WHAT TO WORK ON:
With the pictures removed, write out the full listing below exactly.

DATA EXTRACT:
= = = = = = =

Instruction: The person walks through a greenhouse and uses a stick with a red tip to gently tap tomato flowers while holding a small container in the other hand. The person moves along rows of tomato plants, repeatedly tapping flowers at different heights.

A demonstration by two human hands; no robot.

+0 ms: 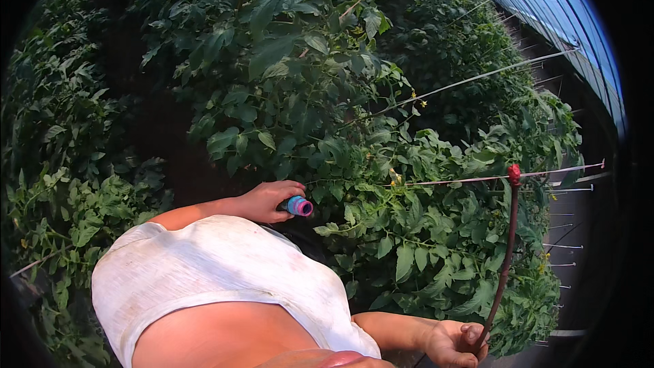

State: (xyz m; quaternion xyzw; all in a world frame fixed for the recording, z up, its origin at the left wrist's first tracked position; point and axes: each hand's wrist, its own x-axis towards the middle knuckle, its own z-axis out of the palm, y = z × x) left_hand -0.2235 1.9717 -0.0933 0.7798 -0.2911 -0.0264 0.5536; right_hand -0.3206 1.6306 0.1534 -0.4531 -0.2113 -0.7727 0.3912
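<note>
My left hand (271, 201) grips a small bottle (298, 206) around its body, at the front of my white shirt. The bottle's open mouth faces the camera; its neck looks blue with a pink rim, and the fingers hide part of the body. Lower right, my right hand (457, 343) holds the lower end of a thin, slightly bent brown stick (506, 260) between thumb and fingers. A lumpy red tip (514, 175) caps its upper end, in front of a pale string (460, 180). Tomato plants (409, 260) with dense leaves stand between the two hands.
Taller tomato plants (286, 46) rise ahead, and another row (56, 163) grows on the left. A dark gap (163, 138) runs between the rows. Small yellow flowers (396, 178) show among leaves. A taut line (490, 75) crosses the foliage. Greenhouse ribs (567, 10) arch at upper right.
</note>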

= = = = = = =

EXERCISE SOLUTION:
Instruction: The person walks through a greenhouse and uses a stick with a red tip to gently tap tomato flowers while holding a small container in the other hand. The person moves along rows of tomato plants, repeatedly tapping flowers at different heights.

A demonstration by two human hands; no robot.

+0 ms: 

State: (xyz m; quaternion xyzw; all in a world frame fixed for the recording, z up, its origin at the left wrist's first tracked position; point and axes: each hand's wrist, its own x-axis towards the middle knuckle, its own z-axis out of the palm, y = z × x) left_hand -0.2235 1.9717 -0.0933 0.7798 -0.2911 -0.0264 0.5536; right_hand -0.3206 1.6306 0.1534 -0.4531 -0.2113 -0.7727 0.3912
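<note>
My left hand (271, 201) grips a small bottle (298, 206) around its body, at the front of my white shirt. The bottle's open mouth faces the camera; its neck looks blue with a pink rim, and the fingers hide part of the body. Lower right, my right hand (457, 343) holds the lower end of a thin, slightly bent brown stick (506, 260) between thumb and fingers. A lumpy red tip (514, 175) caps its upper end, in front of a pale string (460, 180). Tomato plants (409, 260) with dense leaves stand between the two hands.
Taller tomato plants (286, 46) rise ahead, and another row (56, 163) grows on the left. A dark gap (163, 138) runs between the rows. Small yellow flowers (396, 178) show among leaves. A taut line (490, 75) crosses the foliage. Greenhouse ribs (567, 10) arch at upper right.
</note>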

Exercise complete, with nothing further to add.